Australia now also has a worldwide reputation for urban furniture, thanks in part to eye-catching schemes like DCM's abstract bright-red picket fence and yellow boom gate on the drive from the airport to the CBD. "There's a very strong sense of bringing design to big infrastructure projects," says Shelley Penn, president of the AIA. A case in point is the new desalination plant in Melbourne, the country's largest, where the structure is so successfully embedded into the landscape that it looks more like a rural visitor centre.

On the environmental front, Australia is also cutting edge. Sustainability has become such an elemental part of the design process that the AIA is considering ditching its annual sustainability award. The green standard is the glass-rotunda office building 1 Bligh Street in Sydney, by Architectus (the practice behind GoMA in Brisbane) in collaboration with a German firm. Its basement boasts a sewage plant that recycles 90 per cent of the building's waste water, an impressive achievement for an office block in the heart of the CBD.

The quality of architectural education on offer is also top-tier. Little wonder that Australians have also led architecture faculties at leading overseas institutions — Peter Rowe at Harvard now and, Professor William J. Mitchell who before his death in 2010 served as dean of the Massachusetts Institute of Technology (MIT) architecture school and then as leader of its influential Media Lab. Both were graduates of the design powerhouse Melbourne University.

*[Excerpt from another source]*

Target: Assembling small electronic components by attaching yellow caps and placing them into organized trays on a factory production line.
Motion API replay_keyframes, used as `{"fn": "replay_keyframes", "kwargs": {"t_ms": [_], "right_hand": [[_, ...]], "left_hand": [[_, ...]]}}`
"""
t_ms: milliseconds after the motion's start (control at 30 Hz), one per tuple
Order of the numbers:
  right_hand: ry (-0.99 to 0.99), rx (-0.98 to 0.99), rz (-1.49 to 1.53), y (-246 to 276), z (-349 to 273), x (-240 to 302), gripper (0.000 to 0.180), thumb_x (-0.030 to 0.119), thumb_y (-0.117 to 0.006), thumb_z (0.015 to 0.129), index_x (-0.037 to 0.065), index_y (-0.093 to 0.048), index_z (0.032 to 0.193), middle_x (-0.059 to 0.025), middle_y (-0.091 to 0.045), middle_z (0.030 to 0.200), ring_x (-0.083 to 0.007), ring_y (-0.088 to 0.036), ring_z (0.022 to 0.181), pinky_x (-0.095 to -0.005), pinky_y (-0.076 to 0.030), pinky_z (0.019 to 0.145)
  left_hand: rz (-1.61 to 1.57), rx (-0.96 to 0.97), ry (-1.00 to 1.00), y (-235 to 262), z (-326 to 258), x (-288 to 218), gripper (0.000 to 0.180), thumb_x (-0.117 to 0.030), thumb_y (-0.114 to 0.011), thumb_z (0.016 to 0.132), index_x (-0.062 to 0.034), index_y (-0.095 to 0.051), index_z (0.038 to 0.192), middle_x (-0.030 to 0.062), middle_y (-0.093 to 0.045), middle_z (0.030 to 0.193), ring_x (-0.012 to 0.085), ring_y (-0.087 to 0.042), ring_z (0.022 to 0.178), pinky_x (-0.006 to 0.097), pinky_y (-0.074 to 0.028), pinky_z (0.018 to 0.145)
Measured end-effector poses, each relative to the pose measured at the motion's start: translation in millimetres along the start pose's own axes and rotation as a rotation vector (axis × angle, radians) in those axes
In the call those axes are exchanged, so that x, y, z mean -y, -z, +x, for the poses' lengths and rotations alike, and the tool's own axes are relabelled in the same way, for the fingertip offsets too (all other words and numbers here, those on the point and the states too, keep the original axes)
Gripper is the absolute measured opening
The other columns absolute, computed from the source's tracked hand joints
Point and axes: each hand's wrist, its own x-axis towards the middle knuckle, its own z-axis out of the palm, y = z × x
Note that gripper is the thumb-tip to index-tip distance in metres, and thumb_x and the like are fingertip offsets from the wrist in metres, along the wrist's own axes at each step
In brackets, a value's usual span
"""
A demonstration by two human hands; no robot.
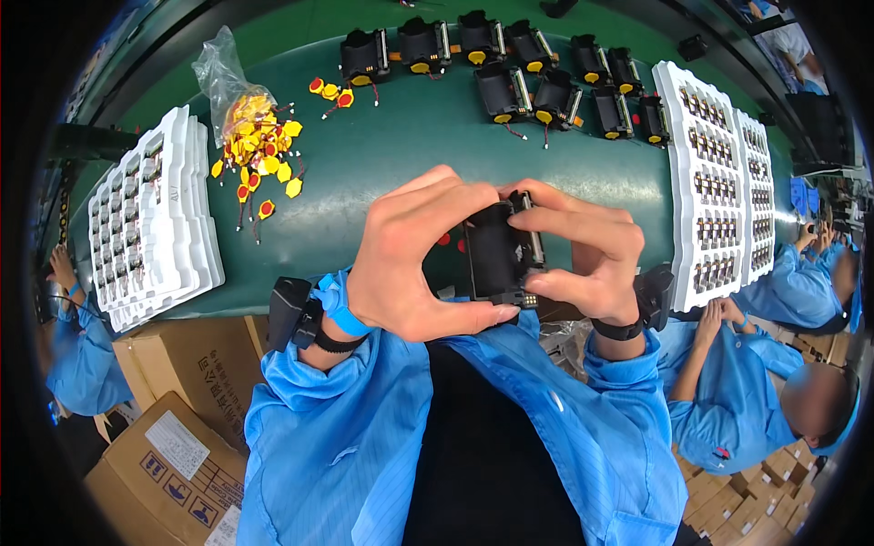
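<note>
Between both hands I hold a black plastic housing (494, 250) above the near part of the green table. My left hand (410, 250) grips its left side, thumb at the lower edge and fingers at the top. My right hand (587, 246) pinches the right side, where a silver and black strip (531, 246) runs along the edge. Beyond my hands, several similar black housings (503, 91) with yellow round parts and short wires lie in rows. A pile of yellow and red wired coin cells (259, 141) spills from a clear plastic bag (221, 68) at the far left.
Stacked white trays (196, 227) with small metal parts stand at the left. More white trays (678, 182) of parts lie at the right. Cardboard boxes (182, 364) sit below the table at left. People in blue work at the right (737, 391) and left (86, 364).
</note>
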Motion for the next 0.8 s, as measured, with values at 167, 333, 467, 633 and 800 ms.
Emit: {"fn": "replay_keyframes", "kwargs": {"t_ms": [167,333,467,633,800], "right_hand": [[0.076,-0.097,0.242,-8.7,-4.2,6.2,0.051,0.019,-0.089,0.067,-0.010,-0.072,0.104,-0.0324,-0.067,0.116,-0.0375,-0.069,0.108,-0.0403,-0.052,0.097],[0.056,-0.036,0.061,1.1,-9.4,5.6,0.048,0.018,-0.088,0.067,-0.010,-0.073,0.103,-0.0325,-0.066,0.117,-0.0388,-0.069,0.108,-0.0410,-0.053,0.096],[0.034,0.021,0.002,2.3,-8.2,17.8,0.047,0.019,-0.085,0.070,-0.010,-0.071,0.105,-0.0342,-0.062,0.122,-0.0437,-0.066,0.113,-0.0445,-0.051,0.098],[0.196,0.225,-0.432,-2.1,-10.7,35.8,0.057,0.032,-0.075,0.082,-0.009,-0.063,0.119,-0.0390,-0.048,0.136,-0.0541,-0.047,0.131,-0.0590,-0.039,0.107],[0.150,0.219,-0.362,-13.7,-15.2,25.6,0.061,0.035,-0.071,0.086,-0.009,-0.059,0.127,-0.0382,-0.043,0.142,-0.0538,-0.040,0.138,-0.0605,-0.037,0.110]], "left_hand": [[-0.110,-0.075,0.051,-0.6,-1.0,2.7,0.071,-0.028,-0.090,0.056,0.0070,-0.064,0.112,0.0163,-0.067,0.089,0.0282,-0.061,0.073,0.037,-0.050,0.067],[-0.075,-0.072,0.041,-1.4,-3.2,2.4,0.071,-0.028,-0.090,0.056,0.0068,-0.064,0.112,0.0157,-0.067,0.090,0.0279,-0.061,0.073,0.036,-0.050,0.066],[-0.108,-0.075,0.031,-3.3,-2.5,1.8,0.069,-0.028,-0.090,0.056,0.0068,-0.064,0.111,0.0160,-0.067,0.089,0.0276,-0.061,0.073,0.036,-0.050,0.066],[-0.020,-0.069,0.008,-2.7,-3.7,-7.3,0.070,-0.027,-0.089,0.055,0.0089,-0.064,0.109,0.0182,-0.067,0.090,0.0315,-0.062,0.074,0.038,-0.051,0.067],[0.126,-0.070,-0.014,-7.5,-11.1,-12.6,0.070,-0.028,-0.086,0.053,0.0125,-0.064,0.107,0.0224,-0.067,0.095,0.0358,-0.064,0.082,0.041,-0.052,0.074]]}}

Yet, for all the rising mood of self-confidence and international plaudits, there are also strong negatives to consider. Capital cities are still being disfigured by cheap and nasty off-the-shelf commercial and residential developments. And Australian suburbs are dotted with ugly McMansions, which seem intent on monopolising all the land space available.

The Western Australian mining boom has not yet produced the architectural riches of the Victorian gold rush, while the country as a whole suffers from a lack of design philanthropy. There are notable exceptions such as MONA in Tasmania, which was built by the Tasmanian millionaire David Walsh, and the new wing at the MCA in Sydney, which received a large share of its funding from investment banker Simon Mordant and his wife, Catriona. But the Packer family's main architectural contribution has been its temple of pokies, the banal Crown Casino project in Melbourne. And mining magnate Clive Palmer is intent on building a replica of the Titanic.

In addition, the local building industry is often unbending, adhering rigidly to contracts that act as a bar to creativity and flexibility. The tendering process for major projects is still stultifyingly risk-averse, which tends to penalise talented small practices competing for major projects. "It's very much a tick-the-box mentality," says Huw Turner, "where if you don't have the right kind of experience and track record you don't get awarded the commissions." There are not enough commissioning bodies such as the City of Sydney, which has a policy of actively encouraging up-and-coming practices.

Still, there are too many architects and not enough projects, which is partly why so many firms are targeting China and, increasingly, Vietnam. Smaller firms have noticed clients are now frequently hesitating over, or even bringing a complete halt to, residential projects.

Barangaroo, the troubled harbourside development in Sydney, has become a byword for the primacy of commercialism over good design. The botched tendering process also revealed how international architects, in this case Richard Rogers, can still lord it over the locals. The original competition winner, Hill Thalis, had the project taken away from him. Now a Packer casino project could trump them all.

Further along the foreshore the Opera House has made peace with the Utzon family; Jørn's son, Jan, has refurbished its western foyers. But the masterpiece remains incomplete. Even if the country's most glorious building is a veiled reminder of that old bugbear, the cultural cringe, the growing band of internationally acclaimed practices is evidence of something very different (and much more exciting): Australia's cultural creep.